Turning to examine the petitioner’s averments, he said: “The petitioner sets out in some detail that the document fails in a number of respects to express accurately the petitioner’s intentions at the time it was executed. Prima facie it follows, as it seems to me, that the petitioner has pled a case that is suitable to be remitted for a factual inquiry.” 

He said of LAL’s objections: “It seems to me that the argument is misconceived in principle. It ignores the crucial effect of section 8(4) of the 1985 Act, which provides that a document ordered to be rectified under this section shall have effect as if it had always been so rectified.” 

Lord Carloway, who agreed with Lord Pentland, added: “As a generality, it is correct, as LAL have submitted, that section 8 of the 1985 Act does not envisage that a person, who has acquired a real right in good faith, can lose that right on the basis of a unilateral error in the expression of the deed which created that right. If a person so acquiring the right tendered a plea to that effect, it may well be sustained. No such plea has been advanced in this case. It is not for LAL, in the absence of an interest, to do so.” 

He concluded: “If the Deed of Conditions were to be rectified, there would be an alteration of the real rights of the owners of the 55 flats; although not one that would have any substantial practical effect on their enjoyment of their single car parking space. These owners seem content with that occurring, even if they have not formally consented to it.” 

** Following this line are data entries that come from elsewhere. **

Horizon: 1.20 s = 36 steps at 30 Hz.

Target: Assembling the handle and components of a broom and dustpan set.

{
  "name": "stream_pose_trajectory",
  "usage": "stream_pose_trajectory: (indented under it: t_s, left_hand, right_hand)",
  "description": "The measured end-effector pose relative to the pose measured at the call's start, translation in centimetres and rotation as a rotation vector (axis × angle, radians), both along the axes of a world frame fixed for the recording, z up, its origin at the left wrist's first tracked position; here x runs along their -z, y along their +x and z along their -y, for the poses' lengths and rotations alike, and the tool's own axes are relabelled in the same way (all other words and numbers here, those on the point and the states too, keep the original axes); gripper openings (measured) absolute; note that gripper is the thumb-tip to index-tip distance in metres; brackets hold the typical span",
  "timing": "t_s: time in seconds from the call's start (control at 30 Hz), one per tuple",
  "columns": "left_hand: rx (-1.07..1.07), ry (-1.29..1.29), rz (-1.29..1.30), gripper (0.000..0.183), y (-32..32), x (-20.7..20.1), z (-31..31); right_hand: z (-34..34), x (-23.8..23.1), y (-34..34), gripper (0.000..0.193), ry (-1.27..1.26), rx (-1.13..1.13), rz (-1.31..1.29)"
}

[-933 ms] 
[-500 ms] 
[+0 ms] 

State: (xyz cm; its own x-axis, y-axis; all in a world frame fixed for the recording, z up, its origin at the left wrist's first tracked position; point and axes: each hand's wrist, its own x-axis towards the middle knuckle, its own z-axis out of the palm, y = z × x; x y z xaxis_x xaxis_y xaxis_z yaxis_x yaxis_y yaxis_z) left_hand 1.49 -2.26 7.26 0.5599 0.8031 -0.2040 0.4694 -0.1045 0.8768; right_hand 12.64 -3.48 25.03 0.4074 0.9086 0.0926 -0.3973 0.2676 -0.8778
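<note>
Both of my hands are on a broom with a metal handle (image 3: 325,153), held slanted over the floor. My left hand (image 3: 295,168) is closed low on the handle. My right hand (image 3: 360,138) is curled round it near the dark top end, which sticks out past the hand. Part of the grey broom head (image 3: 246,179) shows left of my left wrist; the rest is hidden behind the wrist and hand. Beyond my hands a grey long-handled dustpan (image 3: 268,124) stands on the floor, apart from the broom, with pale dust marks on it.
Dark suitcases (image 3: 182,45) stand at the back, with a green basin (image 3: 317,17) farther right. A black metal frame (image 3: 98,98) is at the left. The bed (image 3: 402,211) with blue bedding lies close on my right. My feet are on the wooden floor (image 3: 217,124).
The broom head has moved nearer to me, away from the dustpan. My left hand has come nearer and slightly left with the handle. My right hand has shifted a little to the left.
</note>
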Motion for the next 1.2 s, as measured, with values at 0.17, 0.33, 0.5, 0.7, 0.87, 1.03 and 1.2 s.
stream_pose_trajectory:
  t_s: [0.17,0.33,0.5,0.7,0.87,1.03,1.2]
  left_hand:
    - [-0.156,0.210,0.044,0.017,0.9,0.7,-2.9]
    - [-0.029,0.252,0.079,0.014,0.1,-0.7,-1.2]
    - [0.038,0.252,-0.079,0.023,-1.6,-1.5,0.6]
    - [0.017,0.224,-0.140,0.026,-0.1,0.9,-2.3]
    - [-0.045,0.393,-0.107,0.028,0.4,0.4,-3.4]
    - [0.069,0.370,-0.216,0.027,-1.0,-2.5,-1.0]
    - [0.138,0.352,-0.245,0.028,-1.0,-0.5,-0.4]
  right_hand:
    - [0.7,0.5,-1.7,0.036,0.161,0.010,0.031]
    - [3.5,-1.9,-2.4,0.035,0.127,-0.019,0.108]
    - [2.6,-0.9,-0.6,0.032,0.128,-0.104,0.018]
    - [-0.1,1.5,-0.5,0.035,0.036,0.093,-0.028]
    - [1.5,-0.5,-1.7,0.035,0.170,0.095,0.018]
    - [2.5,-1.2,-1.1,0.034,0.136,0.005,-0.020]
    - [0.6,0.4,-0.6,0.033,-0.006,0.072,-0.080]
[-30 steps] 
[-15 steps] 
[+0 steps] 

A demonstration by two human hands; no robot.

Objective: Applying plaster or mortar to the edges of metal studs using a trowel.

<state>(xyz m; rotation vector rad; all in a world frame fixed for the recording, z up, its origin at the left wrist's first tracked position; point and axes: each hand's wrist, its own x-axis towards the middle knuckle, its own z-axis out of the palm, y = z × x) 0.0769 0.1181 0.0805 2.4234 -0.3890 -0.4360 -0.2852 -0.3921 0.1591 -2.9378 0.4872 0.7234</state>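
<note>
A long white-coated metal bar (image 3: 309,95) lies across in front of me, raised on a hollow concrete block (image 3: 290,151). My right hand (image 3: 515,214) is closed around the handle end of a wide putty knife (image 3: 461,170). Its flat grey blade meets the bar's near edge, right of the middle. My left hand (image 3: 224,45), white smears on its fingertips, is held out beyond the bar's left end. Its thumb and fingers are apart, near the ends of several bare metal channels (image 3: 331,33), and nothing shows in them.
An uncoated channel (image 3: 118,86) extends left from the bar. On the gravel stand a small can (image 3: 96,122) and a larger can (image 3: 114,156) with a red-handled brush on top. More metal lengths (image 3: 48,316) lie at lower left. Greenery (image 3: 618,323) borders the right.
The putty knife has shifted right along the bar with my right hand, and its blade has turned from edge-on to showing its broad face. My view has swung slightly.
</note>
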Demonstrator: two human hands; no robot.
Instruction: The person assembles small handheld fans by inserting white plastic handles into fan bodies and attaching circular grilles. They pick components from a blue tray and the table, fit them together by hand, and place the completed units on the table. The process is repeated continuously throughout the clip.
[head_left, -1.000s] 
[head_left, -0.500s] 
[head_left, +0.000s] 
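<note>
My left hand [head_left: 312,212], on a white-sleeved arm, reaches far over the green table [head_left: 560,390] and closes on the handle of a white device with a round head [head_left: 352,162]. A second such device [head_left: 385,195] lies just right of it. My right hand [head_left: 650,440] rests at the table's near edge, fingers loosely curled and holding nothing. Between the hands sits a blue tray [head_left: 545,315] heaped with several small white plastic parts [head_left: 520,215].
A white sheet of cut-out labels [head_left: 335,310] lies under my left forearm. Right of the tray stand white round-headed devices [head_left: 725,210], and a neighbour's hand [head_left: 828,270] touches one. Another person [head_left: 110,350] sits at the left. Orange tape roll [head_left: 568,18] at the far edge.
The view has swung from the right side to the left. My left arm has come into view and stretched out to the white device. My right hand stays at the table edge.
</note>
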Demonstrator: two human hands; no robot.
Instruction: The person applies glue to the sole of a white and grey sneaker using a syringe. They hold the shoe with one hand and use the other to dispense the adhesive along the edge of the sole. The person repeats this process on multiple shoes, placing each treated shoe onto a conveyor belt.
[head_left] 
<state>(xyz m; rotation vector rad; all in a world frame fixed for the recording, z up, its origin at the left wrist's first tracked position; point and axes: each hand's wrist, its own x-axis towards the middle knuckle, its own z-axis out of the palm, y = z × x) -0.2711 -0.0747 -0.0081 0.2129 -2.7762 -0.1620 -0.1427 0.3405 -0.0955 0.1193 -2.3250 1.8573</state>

Lord Pentland concluded: “If the law deems it never to have existed in its original terms, but always in its rectified terms, it follows that the references to the Deed in other documents, such as the split-off dispositions, can only be to the rectified Deed. Retroactive rectification must be effective for all purposes. This is, in my view, a crucial feature of the statutory rectification scheme.” 

For these reasons, the reclaiming motion was refused. 

Difficulty with the proposition 

Lord Malcolm took a slightly different view of the case.

His opinion began: “In agreement with [Lord Pentland] I see no merit in the complaints as to lack of specification in the pleadings. I have more difficulty with the proposition that the rights of the purchasers of the apartments can be altered without their consent simply on proof that the deed of conditions did not reflect the intentions of the petitioner.” 

However, he continued: “For myself I would not question LAL’s right to object, but in the particular and unusual circumstances of the case, including that all of the proprietors enjoy an allocated car park space, and that despite service of the petition on each of them, the court has heard not even a murmur of a dissent, I consider that it would be reasonable to proceed on the basis of implied consent on their part, at least in respect of whatever may follow from the grant of the prayer of the petition.” 

Lord Malcolm said of his reservations: “I do not press the above reservations to a dissent in respect of the view of your Lordships that the court should adhere to the interlocutor allowing a proof before answer, though I would comment that even if the petition is ultimately successful in rectifying the deed of conditions, the absence of rectification of the dispositions may yet cause difficulties for the petitioner.”